Fire resistant coating system and method
Abstract
Embodiments of a leno weave mesh of the present invention generally include a plurality of high-temperature weft yarns, high-temperature warp yarns, and low melting point warp yarns; wherein each low melting point warp yarn is intertwined with a high-temperature warp yarn, each intertwined pair of warp yarns is positioned such that the low melting point warp yarn and high-temperature warp yarn are disposed alternatingly on either side of the woven mesh at intersections of the weft and warp yarns, and the woven mesh is heated whereby the surfaces of the low melting point warp yarns adhere to the surface of the high-temperature warp yarns and said high-temperature weft yarns at contact points there between.

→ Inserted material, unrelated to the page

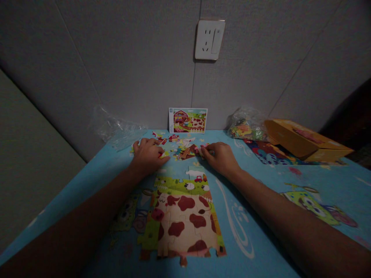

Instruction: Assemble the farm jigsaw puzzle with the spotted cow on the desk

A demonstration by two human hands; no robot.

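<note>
One bag, right of centre, holds pieces beside a yellow box. Left hand curls onto loose pieces above the half-built cow puzzle; right hand pinches a piece

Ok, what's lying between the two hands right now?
A scatter of loose puzzle pieces lies between the left hand and the right hand, as the head view shows.

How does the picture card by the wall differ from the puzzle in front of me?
The picture card leans upright against the wall; the puzzle lies flat on the table. The card shows the whole scene; the puzzle is part-built, with ragged edges. Both show a red-spotted cow on a farm.
</note>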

An intumescent coating system employing embodiments of the mesh, and a method of providing thermal protection to a substrate utilizing the intumescent coating system, are also provided.
Claims
exact text as granted — not AI-modifiedWe claim:
1. A method of preparing a woven mesh-draped substrate comprising:
draping at least a portion of said woven mesh about said substrate, wherein:
before, concurrently with or after said woven mesh being draped about said substrate, an adhesive material is disposed on at least a portion of the exterior surface of said substrate and/or said woven mesh; and
said woven mesh comprises:
a plurality of first yarns;
a plurality of second yarns; and
a plurality of third yarns;
wherein:
said yarns are woven in a leno weave arrangement;
each said third yarn is intertwined with one said second yarn;
each said intertwined pair of second and third yarns is positioned in said woven mesh such that said third yarn and said second yarn thereof are disposed alternatingly on either side of said first yarn at intersections of said yarns; and
said woven mesh, having previously been exposed to elevated temperatures, is configured such that at least a portion of the surface of said third yarns, having been partially melted at said elevated temperatures, are adhered to the surface of each said first yarn and said second yarn substantially only at contact points there between.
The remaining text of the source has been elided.